▸ **What the task requires**: Search the records for "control". Report every line where it occurs.

▸ **Source data**:
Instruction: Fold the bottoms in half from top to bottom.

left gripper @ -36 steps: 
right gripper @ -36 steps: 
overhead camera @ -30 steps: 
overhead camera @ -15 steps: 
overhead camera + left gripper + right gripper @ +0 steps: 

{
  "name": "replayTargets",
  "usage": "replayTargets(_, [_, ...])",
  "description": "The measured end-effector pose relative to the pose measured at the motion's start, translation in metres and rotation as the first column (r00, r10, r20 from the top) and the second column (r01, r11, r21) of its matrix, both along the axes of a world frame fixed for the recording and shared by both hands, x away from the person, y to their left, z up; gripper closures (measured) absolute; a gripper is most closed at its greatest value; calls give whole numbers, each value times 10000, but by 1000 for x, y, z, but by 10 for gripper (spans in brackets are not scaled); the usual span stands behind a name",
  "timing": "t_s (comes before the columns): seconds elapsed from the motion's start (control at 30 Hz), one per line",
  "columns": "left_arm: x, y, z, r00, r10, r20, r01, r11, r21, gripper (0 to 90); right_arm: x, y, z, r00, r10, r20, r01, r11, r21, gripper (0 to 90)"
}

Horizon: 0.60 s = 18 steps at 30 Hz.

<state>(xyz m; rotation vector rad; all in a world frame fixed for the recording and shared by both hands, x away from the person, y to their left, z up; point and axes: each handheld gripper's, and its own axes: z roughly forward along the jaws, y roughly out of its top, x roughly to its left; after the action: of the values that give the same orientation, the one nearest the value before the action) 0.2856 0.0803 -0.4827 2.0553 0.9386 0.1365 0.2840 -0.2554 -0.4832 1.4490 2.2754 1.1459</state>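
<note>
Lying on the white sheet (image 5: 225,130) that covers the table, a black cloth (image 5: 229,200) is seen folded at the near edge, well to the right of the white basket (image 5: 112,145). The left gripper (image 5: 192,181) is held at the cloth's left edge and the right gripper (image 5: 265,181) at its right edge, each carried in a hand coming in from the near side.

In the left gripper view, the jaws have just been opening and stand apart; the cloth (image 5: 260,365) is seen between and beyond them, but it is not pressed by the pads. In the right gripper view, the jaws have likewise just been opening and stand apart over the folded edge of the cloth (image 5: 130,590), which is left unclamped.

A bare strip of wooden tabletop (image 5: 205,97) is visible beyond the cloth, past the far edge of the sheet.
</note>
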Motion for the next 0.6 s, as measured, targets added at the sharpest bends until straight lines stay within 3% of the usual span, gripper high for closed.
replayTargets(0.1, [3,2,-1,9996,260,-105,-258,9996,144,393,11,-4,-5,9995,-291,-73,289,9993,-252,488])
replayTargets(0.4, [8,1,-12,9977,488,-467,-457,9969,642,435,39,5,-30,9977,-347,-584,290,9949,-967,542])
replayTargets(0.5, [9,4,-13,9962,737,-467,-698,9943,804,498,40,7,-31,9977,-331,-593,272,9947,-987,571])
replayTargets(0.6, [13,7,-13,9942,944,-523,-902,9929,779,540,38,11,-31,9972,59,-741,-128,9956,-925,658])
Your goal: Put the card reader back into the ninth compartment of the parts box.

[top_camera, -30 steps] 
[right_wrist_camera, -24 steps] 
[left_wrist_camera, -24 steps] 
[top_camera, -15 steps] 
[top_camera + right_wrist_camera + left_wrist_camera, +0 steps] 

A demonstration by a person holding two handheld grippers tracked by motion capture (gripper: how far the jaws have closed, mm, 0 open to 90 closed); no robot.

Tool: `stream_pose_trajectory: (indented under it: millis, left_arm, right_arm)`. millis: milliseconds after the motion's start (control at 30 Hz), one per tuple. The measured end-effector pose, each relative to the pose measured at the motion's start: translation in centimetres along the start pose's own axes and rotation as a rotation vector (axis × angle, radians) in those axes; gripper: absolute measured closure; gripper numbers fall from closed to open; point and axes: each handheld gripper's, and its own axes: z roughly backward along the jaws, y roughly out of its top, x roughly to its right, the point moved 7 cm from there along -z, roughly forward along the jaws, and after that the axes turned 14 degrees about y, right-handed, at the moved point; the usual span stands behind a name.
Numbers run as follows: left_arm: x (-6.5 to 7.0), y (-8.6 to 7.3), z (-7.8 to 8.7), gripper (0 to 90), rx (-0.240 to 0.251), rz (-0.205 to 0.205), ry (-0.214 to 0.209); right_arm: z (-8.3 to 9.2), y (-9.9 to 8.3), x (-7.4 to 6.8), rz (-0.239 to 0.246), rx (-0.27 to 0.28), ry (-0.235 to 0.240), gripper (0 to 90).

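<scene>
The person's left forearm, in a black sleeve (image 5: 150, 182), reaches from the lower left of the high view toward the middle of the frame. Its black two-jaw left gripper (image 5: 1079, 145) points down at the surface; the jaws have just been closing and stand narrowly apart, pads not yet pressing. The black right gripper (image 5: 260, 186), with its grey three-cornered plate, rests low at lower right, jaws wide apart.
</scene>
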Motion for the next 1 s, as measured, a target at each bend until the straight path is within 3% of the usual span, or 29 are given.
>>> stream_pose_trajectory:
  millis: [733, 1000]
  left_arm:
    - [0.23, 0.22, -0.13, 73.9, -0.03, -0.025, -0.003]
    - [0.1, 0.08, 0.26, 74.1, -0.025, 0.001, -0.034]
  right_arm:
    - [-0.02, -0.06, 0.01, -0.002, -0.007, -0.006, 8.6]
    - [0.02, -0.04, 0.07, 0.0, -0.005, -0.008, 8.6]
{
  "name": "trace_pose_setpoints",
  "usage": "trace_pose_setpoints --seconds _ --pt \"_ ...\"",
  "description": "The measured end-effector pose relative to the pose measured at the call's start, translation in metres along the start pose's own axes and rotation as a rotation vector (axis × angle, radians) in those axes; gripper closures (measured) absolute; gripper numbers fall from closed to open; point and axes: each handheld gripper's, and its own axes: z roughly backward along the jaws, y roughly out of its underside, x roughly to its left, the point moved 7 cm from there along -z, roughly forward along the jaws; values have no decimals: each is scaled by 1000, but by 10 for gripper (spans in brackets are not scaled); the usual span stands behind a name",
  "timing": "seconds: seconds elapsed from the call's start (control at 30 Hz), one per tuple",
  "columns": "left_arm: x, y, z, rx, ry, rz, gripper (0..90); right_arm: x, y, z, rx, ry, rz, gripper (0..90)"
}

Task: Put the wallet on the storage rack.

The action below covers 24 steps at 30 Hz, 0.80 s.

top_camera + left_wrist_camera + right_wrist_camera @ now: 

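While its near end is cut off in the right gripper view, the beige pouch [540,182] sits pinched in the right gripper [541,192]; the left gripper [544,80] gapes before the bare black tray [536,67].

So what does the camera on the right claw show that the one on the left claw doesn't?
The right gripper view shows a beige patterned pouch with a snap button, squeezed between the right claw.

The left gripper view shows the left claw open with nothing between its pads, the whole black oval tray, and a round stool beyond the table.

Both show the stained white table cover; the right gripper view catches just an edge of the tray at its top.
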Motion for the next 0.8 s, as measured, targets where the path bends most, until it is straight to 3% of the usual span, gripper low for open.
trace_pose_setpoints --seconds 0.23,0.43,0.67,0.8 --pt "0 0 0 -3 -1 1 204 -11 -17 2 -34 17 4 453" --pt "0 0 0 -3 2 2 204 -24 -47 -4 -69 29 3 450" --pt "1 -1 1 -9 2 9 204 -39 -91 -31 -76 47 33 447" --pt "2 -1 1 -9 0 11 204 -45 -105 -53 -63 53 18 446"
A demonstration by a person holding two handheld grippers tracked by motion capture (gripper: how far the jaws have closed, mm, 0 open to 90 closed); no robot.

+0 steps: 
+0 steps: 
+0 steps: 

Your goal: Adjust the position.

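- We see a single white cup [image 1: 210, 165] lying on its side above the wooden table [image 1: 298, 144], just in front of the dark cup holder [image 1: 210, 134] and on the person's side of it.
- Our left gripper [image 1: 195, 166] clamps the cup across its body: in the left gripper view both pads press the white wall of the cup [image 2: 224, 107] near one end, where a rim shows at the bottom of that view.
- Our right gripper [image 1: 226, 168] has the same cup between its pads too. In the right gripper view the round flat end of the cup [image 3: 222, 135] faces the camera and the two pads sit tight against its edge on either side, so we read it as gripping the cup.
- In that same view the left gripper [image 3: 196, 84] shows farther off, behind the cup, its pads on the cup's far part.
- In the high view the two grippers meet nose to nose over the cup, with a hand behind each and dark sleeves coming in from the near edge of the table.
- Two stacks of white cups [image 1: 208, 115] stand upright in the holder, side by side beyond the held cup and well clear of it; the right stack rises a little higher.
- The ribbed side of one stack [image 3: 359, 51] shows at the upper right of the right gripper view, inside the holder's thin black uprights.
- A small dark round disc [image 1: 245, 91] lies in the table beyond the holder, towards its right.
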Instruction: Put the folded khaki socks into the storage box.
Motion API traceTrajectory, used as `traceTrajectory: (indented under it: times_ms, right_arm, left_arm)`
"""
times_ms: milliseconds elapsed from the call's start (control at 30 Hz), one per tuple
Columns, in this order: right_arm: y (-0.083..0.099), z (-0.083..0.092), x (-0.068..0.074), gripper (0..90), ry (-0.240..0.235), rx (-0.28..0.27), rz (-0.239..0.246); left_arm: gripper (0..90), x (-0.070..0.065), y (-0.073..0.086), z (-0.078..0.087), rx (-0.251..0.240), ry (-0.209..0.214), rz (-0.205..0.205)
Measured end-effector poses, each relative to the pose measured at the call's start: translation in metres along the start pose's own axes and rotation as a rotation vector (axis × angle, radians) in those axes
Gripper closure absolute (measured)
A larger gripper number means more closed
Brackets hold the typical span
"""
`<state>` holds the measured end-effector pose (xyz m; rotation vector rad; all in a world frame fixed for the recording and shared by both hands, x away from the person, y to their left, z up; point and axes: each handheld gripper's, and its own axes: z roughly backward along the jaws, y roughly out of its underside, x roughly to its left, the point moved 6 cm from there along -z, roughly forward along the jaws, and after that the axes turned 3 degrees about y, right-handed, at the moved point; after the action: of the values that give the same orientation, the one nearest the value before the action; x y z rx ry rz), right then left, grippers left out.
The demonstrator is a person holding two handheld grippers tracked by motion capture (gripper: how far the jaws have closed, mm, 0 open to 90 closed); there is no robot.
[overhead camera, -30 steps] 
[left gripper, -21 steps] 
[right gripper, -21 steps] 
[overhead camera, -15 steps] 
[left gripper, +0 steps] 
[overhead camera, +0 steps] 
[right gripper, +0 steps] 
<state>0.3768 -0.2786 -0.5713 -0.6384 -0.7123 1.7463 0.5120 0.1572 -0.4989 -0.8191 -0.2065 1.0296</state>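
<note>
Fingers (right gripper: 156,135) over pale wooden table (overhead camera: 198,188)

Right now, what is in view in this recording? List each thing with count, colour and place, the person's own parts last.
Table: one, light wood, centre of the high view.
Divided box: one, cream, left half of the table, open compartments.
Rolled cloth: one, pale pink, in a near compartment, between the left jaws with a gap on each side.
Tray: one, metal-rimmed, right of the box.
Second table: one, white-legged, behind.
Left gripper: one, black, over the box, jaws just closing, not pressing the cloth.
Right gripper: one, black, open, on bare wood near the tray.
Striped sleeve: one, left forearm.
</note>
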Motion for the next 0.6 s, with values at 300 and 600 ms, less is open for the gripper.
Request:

▸ **Result below**:
  "timing": "t_s (comes before the columns): seconds elapsed from the motion's start (control at 30 Hz), one per line",
Tool: `stream_pose_trajectory: (indented under it: millis, left_arm, right_arm)`. millis: milliseconds after the motion's start (control at 30 Hz), one per tuple. The measured end-effector pose, each relative to the pose measured at the motion's start: translation in centimetres along the start pose's own axes and rotation as a rotation vector (axis × angle, radians) in those axes; gripper: absolute measured closure; gripper numbers fall from closed to open; point and axes: each handheld gripper's, and its own axes: z roughly backward along the jaws, y roughly out of its top, x roughly to its right, the point moved 7 cm from there along -z, roughly forward along the jaws, and after that the axes turned 14 degrees about y, right-handed, at the moved point; the usual span stands behind a name.
  "timing": "seconds: seconds elapsed from the call's start (control at 30 Hz), one per tuple",
times_ms: milliseconds elapsed from the call's start (control at 30 Hz), one per tuple

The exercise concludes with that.